Si vous avez besoin d'aide pour créer votre « environnement sécurisé », consultez nos architectes expérimentés, les services professionnels AWS et les solutions partenaires AWS. Ces équipes peuvent collaborer avec votre personnel et vos équipes d'audit pour vous aider à mettre en œuvre des environnements sécurisés de haute qualité lors de la prise en charge d'audits réalisés par des tiers.

Phase 3 – Application des modèles. Avec AWS Service Catalog, vous pouvez demander l'utilisation de votre modèle dans le catalogue. Il s'agit de l'étape qui garantit l'utilisation de votre environnement sécurisé dans tous les nouveaux environnements créés et qui empêche quiconque de créer un environnement qui ne serait pas en accord avec les règles de sécurité de votre environnement sécurisé. Le fait de demander l'utilisation de votre modèle dans le catalogue vous permet de vous assurer que les configurations de sécurité des contrôles restantes sont prêtes à être évaluées.

Phase 4 – Exécution des activités de validation.

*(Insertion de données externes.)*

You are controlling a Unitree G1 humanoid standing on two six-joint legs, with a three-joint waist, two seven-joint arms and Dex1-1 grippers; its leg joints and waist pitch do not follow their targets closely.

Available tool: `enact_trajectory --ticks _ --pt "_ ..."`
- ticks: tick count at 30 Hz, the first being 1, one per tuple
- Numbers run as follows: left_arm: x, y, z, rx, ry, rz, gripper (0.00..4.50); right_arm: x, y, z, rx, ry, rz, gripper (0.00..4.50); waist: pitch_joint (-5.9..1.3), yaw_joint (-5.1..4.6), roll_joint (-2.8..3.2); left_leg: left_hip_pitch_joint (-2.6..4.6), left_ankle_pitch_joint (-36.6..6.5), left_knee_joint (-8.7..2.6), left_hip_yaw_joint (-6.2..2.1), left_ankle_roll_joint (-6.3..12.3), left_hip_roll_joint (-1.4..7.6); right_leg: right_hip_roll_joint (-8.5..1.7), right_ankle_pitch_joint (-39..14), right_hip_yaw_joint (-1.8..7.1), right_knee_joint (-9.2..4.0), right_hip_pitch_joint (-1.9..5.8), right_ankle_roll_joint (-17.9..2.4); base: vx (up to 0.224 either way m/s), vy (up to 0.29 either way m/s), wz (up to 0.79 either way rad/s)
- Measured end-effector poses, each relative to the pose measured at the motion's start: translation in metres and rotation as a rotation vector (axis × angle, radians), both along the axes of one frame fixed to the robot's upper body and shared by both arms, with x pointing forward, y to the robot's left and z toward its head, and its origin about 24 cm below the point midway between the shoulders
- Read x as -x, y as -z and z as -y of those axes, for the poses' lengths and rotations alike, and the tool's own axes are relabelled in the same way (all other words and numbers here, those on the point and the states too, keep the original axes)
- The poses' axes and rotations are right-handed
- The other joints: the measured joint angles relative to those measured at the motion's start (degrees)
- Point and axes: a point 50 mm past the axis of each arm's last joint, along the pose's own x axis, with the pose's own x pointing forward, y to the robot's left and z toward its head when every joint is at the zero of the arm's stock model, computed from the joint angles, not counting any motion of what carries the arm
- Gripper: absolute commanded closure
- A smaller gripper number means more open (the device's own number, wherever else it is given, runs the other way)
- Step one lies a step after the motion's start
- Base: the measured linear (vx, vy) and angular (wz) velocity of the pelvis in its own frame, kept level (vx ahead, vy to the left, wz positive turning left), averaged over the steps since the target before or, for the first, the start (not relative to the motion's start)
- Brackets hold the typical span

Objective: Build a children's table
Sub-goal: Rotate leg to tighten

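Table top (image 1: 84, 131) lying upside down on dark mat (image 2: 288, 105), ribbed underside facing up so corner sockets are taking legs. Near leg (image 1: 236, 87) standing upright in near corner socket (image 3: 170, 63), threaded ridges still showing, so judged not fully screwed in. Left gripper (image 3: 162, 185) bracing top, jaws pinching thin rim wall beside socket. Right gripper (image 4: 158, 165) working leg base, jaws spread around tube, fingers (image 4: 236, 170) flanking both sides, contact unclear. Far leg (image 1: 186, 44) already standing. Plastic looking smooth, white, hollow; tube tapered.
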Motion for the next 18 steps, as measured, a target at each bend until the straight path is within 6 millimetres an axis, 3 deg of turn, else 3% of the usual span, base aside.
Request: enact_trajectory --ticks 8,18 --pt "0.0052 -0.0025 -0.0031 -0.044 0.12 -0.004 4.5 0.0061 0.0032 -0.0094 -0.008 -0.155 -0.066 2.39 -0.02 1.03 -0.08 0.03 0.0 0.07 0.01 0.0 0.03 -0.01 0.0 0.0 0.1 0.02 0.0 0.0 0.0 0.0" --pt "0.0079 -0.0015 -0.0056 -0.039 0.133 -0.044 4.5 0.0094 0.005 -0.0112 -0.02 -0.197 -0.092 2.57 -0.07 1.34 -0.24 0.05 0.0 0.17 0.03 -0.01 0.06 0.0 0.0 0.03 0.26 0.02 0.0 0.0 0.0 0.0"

Le déploiement d'AWS via les modèles du catalogue des services et de l'« environnement sécurisé » permet de créer un environnement prêt à faire l'objet d'un audit. Les règles que vous avez définies dans votre modèle peuvent servir de guide d'audit. AWS Config vous permet de capturer l'état actuel d'un environnement qui peut ensuite être comparé aux règles de votre « environnement sécurisé » En utilisant des autorisations d'accès en lecture seule sécurisée et des scripts uniques, vous pouvez favoriser l'automatisation des audits pour la collecte d'éléments de preuve. Vous pouvez convertir des contrôles administratifs manuels traditionnels en contrôles techniquement renforcés en sachant que, s'ils sont bien conçus et délimités, ces contrôles fonctionnent à 100 % à tout moment, résultat qu'il n'est pas possible d'obtenir avec les méthodes d'échantillonnage d'un audit traditionnel ou des examens ponctuels.

Cet audit technique peut être amélioré par des conseils et des orientations préalables, tels qu'une assistance et une formation destinées à vos experts pour s'assurer que le personnel chargé de l'audit comprend les capacités d'automatisation d'audit uniques fournies par le cloud AWS.

L'approche de sécurité dans la conception peut produire les résultats suivants :

• Création de fonctions de forçage qui ne peuvent être modifiées que par les utilisateurs autorisés.
• Mise en place d'un fonctionnement fiable des contrôles.
• Activation d'audits continus et en temps réel.
• Établissement de scripts techniques pour votre politique de gouvernance.

Vous profitez ainsi d'un environnement automatisé activant les capacités d'assurance de sécurité, de gouvernance, de sécurité et de conformité de votre environnement. Vous pouvez désormais mettre en œuvre en toute confiance les dispositions des politiques, normes et règlements qui n'existaient auparavant qu'à l'écrit. De plus, vous pouvez créer une sécurité et une conformité applicables, ce qui permet, à son tour, la conception d'un modèle de gouvernance fonctionnel et fiable pour vos environnements AWS.